Below are entries; count each line that holds the word "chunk" and report the number without any other words.

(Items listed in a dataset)
-- Opening Marker --

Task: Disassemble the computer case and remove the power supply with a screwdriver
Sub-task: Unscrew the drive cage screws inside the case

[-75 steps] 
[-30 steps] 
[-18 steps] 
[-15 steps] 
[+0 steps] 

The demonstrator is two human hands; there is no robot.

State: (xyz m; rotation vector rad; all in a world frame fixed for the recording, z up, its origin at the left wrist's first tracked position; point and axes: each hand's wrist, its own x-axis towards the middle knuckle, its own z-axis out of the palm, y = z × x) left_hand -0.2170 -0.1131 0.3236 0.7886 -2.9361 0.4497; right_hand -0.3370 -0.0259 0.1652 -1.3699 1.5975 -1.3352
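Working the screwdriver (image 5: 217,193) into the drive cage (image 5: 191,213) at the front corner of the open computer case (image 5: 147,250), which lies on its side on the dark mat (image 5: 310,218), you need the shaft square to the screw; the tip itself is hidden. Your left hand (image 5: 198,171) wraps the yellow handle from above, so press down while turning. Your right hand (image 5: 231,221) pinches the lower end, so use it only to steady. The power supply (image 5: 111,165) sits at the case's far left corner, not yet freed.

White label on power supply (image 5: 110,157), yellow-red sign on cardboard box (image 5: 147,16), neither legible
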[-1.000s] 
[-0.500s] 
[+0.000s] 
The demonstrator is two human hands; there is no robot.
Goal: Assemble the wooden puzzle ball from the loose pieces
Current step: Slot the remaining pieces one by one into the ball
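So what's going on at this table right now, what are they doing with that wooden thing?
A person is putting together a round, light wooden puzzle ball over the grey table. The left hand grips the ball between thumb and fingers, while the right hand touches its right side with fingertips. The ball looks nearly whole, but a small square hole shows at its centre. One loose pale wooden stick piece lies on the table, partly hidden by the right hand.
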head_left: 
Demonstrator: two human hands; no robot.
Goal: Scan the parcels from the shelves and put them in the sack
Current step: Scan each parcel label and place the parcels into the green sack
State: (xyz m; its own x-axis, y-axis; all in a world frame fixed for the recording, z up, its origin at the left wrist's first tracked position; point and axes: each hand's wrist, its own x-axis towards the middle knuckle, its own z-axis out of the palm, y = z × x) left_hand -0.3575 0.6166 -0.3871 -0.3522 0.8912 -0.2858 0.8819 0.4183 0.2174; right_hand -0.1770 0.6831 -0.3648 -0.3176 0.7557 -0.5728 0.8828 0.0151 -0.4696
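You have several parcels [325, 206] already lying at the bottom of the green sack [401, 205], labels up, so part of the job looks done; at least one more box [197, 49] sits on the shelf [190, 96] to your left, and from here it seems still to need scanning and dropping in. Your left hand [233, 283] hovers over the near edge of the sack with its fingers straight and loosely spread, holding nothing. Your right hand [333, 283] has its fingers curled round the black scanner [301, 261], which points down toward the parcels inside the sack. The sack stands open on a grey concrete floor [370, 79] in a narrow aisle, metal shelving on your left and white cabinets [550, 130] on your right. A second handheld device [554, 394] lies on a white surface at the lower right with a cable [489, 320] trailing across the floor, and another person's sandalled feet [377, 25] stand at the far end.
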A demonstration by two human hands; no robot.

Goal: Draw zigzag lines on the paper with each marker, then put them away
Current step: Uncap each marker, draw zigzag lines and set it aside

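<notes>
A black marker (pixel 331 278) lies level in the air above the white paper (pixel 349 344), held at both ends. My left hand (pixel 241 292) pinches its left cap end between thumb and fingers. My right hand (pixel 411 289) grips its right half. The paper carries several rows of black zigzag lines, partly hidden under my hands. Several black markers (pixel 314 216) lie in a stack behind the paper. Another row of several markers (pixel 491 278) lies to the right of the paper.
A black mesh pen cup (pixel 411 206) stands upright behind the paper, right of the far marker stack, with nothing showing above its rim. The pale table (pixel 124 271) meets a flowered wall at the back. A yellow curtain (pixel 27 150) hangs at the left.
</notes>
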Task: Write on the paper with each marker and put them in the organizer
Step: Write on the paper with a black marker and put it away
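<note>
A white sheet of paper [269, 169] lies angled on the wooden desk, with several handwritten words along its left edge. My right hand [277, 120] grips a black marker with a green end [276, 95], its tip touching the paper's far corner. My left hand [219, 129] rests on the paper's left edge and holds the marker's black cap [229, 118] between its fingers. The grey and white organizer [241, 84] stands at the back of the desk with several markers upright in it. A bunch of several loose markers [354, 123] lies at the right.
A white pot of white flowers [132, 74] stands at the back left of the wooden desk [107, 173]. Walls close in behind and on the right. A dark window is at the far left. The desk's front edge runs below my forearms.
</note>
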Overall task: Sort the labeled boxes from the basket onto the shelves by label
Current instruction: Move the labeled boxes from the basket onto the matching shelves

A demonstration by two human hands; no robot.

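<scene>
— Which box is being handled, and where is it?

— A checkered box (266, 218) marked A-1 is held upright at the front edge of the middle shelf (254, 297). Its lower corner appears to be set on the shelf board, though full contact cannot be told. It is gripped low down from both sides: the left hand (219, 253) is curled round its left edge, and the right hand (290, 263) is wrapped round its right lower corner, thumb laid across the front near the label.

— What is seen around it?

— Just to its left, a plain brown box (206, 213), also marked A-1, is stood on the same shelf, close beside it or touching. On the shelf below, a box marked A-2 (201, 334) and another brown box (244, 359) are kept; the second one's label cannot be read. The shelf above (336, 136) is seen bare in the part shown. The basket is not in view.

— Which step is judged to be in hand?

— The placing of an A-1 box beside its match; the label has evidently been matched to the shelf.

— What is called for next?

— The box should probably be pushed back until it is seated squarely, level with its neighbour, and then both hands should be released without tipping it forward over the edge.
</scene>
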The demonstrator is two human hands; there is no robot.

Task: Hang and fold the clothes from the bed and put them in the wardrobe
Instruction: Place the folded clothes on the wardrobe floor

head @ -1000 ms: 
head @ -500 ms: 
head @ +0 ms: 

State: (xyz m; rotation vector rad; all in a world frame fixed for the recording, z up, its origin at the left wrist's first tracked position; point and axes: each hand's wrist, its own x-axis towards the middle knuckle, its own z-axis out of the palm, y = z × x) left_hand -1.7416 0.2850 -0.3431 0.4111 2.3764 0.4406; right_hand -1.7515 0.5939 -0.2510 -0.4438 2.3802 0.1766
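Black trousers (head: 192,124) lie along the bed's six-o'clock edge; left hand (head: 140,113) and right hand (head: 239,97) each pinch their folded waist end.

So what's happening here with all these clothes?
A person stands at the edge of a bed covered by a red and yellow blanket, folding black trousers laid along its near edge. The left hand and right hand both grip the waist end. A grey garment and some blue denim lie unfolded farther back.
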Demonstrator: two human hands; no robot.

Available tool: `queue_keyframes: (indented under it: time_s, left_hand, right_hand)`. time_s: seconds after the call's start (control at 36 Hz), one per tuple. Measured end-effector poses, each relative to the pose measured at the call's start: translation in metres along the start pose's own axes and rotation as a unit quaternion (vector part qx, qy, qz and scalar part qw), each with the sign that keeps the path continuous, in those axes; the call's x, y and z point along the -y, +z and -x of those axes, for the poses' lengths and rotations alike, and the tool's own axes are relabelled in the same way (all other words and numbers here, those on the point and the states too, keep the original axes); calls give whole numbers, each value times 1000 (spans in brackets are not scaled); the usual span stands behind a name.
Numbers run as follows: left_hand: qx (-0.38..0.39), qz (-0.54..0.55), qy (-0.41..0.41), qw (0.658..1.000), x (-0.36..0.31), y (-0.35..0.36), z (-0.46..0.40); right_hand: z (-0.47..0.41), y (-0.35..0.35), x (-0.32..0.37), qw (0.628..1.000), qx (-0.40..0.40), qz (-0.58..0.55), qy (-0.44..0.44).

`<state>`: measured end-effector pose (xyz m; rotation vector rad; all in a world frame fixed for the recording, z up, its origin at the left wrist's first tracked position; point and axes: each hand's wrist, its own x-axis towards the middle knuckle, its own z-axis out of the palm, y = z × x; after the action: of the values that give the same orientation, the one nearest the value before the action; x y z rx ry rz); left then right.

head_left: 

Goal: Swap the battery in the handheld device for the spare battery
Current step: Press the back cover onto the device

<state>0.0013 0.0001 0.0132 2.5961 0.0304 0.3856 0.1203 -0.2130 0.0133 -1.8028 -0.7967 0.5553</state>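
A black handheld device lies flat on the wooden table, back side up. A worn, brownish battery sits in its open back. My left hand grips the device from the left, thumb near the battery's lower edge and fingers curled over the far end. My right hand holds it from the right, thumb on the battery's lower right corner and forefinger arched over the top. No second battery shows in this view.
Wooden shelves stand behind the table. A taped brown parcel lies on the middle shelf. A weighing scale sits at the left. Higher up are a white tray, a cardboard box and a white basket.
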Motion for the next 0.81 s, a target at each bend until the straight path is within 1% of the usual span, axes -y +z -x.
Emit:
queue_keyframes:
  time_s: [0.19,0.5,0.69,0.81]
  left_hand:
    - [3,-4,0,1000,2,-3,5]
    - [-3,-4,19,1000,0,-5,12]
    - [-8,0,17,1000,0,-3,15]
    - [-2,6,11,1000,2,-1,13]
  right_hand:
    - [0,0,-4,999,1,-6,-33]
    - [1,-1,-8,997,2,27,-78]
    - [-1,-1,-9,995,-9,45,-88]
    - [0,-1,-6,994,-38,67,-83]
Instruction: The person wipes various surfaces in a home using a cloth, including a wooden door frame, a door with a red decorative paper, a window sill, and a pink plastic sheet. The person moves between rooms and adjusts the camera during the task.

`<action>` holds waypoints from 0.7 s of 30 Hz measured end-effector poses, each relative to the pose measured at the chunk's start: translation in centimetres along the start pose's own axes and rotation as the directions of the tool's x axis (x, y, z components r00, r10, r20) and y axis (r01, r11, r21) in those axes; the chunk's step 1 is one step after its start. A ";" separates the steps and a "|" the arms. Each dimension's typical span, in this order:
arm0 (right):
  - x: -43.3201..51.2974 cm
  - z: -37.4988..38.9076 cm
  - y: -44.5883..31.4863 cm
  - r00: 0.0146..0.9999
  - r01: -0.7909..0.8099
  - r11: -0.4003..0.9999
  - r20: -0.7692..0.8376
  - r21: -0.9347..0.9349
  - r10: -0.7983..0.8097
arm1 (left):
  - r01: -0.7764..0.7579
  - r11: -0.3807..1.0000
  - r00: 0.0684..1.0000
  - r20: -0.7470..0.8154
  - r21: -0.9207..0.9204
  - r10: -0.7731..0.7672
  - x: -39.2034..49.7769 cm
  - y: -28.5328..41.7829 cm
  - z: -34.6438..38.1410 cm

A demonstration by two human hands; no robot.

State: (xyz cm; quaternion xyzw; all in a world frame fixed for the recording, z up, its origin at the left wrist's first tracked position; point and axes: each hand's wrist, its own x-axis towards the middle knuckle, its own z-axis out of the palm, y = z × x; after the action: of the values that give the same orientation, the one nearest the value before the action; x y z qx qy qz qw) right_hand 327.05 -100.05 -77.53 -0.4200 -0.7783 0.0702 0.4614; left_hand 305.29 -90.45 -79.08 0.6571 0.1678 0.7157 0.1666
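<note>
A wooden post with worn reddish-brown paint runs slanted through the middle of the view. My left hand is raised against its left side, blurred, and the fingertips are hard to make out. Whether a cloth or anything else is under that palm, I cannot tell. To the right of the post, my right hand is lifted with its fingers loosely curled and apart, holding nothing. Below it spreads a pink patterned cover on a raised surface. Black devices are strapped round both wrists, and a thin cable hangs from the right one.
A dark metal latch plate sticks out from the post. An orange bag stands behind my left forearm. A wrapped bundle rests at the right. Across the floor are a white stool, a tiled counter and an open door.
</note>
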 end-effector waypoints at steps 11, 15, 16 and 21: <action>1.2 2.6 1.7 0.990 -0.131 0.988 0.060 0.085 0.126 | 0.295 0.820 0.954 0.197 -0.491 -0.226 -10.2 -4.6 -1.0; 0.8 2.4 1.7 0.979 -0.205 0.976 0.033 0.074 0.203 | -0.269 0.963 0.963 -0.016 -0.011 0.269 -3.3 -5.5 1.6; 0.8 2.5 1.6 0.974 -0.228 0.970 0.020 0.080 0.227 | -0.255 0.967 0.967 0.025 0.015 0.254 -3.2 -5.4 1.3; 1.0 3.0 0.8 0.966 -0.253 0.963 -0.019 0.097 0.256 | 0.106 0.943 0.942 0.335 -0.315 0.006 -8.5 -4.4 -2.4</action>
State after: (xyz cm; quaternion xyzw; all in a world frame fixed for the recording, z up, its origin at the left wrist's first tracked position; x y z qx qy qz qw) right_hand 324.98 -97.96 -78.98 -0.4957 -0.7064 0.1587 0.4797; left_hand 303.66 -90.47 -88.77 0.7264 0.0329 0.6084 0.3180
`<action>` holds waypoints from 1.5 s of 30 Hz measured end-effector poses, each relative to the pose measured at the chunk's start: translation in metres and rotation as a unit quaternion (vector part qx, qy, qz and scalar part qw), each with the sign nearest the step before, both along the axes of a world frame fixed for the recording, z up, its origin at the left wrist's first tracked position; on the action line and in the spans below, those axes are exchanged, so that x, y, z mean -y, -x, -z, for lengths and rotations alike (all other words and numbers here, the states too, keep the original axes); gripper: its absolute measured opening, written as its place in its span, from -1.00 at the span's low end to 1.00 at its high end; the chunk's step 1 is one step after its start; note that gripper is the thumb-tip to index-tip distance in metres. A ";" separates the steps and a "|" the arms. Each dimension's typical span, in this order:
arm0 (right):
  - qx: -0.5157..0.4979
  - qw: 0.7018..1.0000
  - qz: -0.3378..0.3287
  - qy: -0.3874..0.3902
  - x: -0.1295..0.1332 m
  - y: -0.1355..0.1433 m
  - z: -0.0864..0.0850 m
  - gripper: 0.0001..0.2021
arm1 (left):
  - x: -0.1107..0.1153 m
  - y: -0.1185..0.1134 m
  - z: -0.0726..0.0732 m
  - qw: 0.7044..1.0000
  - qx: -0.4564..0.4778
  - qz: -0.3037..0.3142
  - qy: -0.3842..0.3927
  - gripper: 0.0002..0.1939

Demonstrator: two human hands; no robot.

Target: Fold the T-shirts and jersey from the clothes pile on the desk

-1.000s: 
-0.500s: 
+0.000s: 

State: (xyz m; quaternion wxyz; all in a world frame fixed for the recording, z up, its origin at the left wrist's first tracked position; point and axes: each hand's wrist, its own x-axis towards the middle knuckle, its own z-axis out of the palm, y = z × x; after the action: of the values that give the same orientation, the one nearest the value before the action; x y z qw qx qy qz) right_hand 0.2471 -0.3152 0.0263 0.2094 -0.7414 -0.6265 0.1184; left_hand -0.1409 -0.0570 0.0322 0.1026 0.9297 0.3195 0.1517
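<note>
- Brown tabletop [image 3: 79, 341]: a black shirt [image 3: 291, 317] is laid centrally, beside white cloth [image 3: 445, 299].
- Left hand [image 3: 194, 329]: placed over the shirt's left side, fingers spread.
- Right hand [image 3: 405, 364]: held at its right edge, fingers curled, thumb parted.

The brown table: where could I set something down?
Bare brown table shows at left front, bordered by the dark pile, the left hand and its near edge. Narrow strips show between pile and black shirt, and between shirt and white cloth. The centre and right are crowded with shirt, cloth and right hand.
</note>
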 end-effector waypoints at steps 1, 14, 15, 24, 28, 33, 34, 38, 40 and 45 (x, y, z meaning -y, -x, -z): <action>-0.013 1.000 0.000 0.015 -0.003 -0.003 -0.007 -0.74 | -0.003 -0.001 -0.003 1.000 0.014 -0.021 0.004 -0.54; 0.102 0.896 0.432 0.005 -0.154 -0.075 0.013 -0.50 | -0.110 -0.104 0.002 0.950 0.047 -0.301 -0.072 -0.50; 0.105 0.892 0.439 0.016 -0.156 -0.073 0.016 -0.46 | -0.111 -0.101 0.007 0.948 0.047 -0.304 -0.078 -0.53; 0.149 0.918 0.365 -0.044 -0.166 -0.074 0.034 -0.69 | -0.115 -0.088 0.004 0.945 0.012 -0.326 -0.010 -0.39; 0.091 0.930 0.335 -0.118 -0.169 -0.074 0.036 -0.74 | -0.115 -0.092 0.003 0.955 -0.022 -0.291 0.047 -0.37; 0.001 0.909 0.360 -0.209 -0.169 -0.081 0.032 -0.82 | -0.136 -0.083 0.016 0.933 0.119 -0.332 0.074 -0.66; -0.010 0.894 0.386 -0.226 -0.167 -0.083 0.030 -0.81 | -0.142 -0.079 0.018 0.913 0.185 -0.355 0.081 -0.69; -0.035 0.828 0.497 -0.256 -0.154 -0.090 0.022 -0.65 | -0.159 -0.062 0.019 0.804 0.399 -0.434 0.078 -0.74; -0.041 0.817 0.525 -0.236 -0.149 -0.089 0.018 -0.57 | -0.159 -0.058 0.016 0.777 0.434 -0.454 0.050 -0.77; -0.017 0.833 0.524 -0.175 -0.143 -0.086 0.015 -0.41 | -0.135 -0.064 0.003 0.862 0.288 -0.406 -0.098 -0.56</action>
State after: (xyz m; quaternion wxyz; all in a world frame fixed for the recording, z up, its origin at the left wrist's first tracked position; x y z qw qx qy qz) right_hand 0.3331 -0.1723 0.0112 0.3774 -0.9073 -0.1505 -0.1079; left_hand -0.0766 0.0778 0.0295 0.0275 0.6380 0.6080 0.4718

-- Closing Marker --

__The completed task__: 2